Thursday, February 19, 2009

Business books and business myths

Business books and business myths, article.
Did you know that "nine out of 10 businesses fail in the first five years" is a complete myth? I didn't.

For photographers who are thinking of turning pro, this ties in with Mike's article about that.
"The other thing that "positioning" means is specialization. Many professionals fail because they refuse to pigeonhole themselves. They believe (usually with justification) that they are widely competent and can do all kinds of work — an interior this week, a portrait next week, catalog shots of industrial widgets the next. Unfortunately, that's not how buyers think. Buyers of industrial widget shots want the best industrial widget shooter, and they wouldn't dream of hiring a portraitist to do them. I once knew a guy who shot a lot of metal parts for one of his clients who was surprised when his client found another photographer for a particular job. When questioned, his buyer told him, "But you do foundry parts. That job was for automotive parts!" It's that bad."

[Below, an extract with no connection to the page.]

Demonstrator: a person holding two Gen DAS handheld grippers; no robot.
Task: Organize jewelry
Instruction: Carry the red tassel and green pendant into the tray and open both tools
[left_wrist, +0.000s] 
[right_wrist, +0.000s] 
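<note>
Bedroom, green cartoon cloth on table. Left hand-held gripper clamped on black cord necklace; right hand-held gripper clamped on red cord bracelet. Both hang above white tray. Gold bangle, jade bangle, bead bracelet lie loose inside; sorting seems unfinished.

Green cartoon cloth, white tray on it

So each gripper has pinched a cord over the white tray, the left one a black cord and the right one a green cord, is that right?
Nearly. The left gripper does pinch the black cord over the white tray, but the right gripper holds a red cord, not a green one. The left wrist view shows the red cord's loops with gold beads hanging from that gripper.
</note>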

"Professional photography is not a "nice life," however much you might think it would be fun to be the next Galen Rowell. It's not a way to escape the nine-to-five grind. For almost everyone who is successful, a simple nine-to-five job is a life of leisure by comparison."

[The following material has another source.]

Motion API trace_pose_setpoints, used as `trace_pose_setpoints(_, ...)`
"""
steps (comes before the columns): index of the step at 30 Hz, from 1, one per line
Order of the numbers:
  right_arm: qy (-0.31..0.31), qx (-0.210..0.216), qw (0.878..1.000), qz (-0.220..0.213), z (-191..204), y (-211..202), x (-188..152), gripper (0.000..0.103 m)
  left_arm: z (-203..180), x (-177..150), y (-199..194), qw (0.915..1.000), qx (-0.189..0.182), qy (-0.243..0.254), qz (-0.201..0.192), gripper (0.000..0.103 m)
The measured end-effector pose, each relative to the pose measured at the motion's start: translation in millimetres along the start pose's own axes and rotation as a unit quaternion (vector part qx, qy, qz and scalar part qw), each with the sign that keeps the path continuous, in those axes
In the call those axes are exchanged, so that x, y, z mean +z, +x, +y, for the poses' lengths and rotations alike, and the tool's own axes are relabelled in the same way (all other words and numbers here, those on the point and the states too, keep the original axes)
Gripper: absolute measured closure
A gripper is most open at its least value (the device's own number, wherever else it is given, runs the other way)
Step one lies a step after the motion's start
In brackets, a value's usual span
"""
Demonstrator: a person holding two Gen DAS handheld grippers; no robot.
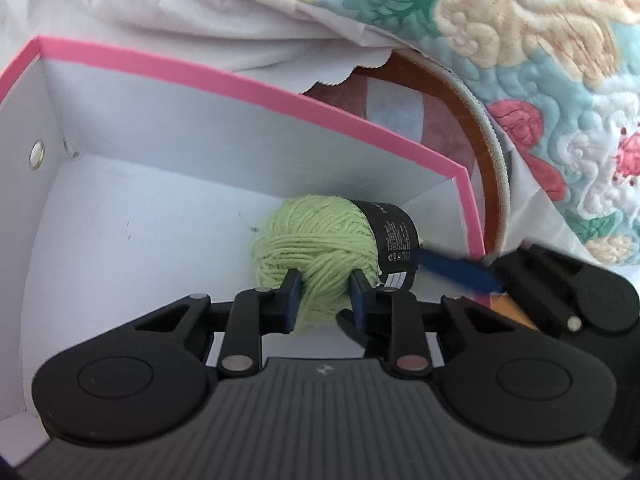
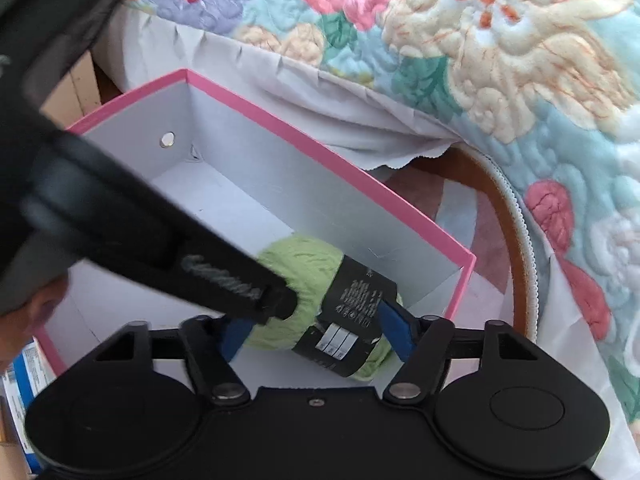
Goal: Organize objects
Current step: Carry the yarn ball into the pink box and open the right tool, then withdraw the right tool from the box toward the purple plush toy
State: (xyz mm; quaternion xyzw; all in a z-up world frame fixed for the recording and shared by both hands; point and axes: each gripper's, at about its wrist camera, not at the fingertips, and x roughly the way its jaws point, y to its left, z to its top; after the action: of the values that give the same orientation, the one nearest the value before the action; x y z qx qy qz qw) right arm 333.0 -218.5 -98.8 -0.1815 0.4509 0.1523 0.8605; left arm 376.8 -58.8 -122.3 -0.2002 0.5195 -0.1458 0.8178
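Green yarn ball (image 1: 316, 256), black label band, lies inside pink-rimmed white box (image 1: 248, 80). Left hand-held gripper (image 1: 325, 294) clamps its near end; right hand-held gripper (image 2: 316, 334) straddles the banded end, pads pressing. Floral quilt (image 2: 500, 60) behind.

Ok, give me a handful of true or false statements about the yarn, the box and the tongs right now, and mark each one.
1. The green yarn ball lies inside the pink-rimmed box. True.
2. The yarn's paper band is white. False: it is black with small light print.
3. The left tongs are closed on the yarn's bare green end. True.
4. The right tongs hang over the quilt, away from the yarn. False: they straddle the yarn at its banded part, inside the box.
5. The box is packed with other things. False: only the yarn shows in it.
6. A floral quilt lies beyond the box. True.
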Motion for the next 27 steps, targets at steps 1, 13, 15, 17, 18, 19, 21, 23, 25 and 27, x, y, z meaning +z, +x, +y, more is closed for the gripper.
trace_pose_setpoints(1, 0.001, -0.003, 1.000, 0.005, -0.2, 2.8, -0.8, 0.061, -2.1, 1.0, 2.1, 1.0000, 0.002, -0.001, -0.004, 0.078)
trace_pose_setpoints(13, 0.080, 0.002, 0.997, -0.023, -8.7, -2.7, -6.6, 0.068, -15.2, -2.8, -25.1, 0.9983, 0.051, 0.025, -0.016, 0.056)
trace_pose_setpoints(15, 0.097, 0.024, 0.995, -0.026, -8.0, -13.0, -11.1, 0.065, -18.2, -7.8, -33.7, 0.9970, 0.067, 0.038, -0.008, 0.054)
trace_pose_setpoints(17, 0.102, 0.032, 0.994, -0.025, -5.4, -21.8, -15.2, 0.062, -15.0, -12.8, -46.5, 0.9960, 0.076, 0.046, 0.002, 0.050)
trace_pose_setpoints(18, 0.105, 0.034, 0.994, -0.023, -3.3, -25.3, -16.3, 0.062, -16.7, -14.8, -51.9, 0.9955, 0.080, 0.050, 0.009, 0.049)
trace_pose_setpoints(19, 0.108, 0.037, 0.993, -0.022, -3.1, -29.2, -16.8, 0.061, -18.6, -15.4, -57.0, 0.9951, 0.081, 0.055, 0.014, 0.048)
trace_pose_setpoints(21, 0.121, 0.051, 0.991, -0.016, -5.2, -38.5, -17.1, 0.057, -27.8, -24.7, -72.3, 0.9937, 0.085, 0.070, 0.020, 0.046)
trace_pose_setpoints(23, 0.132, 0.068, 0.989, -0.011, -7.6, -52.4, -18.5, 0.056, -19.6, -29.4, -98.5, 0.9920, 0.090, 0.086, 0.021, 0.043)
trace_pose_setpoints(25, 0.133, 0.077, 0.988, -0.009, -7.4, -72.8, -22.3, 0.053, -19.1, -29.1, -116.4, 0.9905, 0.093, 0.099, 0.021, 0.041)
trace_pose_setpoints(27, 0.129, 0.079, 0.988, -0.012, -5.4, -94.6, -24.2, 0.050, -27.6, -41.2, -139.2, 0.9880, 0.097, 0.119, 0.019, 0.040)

"It's a tough, demanding business, with long hours, high pay but low yield, lots and lots of marketing to do, and not a lot of opportunity for indulging your artistic side."

That's the thing, innit? When I was a kid, I had this idea that being a professional photographer would be creative, how cool would that be? But not only do only hard-working pro's make any money on their photography, the number of people who do so creatively is virtually nill. The chances are better becoming the next Mick Jagger.


Wonko said...

It's not just photography. My wife is currently looking for a job and she's encountered exactly the same issue. Unless you totally specialize in that potential employer's work area it's very hard work to persuade them you might just be good enough to do the job. The classic example was a heritage body who needed someone to edit their books, pamphlets, information sheets, etc. What they needed was an editor, instead they advertised for a historian because they simply couldn't conceive that anyone could properly edit their text if they weren't a historian. It's true the person doing the job would need some knowledge of history to make sure the text wasn't complete rubbish, but ultimately the important aspect is making sure the text would be engaging and interesting to read for Joe Public, not other historians. They needed an Editor. She didn't get the job despite having two honours degrees in English and a background over the last few years in heritage work for a charity.

I have found one example where this is not the case. Weta Workshops (who have made the physical props, costumes and weapons for films from the LOTR trilogy to King Kong and Narnia) need people who can do lots and lots of things. So, they don't care what you did before, as long as you can do the seventy-twelve things they need you to do. That seems to be a very New Zealand way of doing things.

eolake said...

They say that TV is an area where a many-thingy-doity (is there even a word for it) is not a handicap.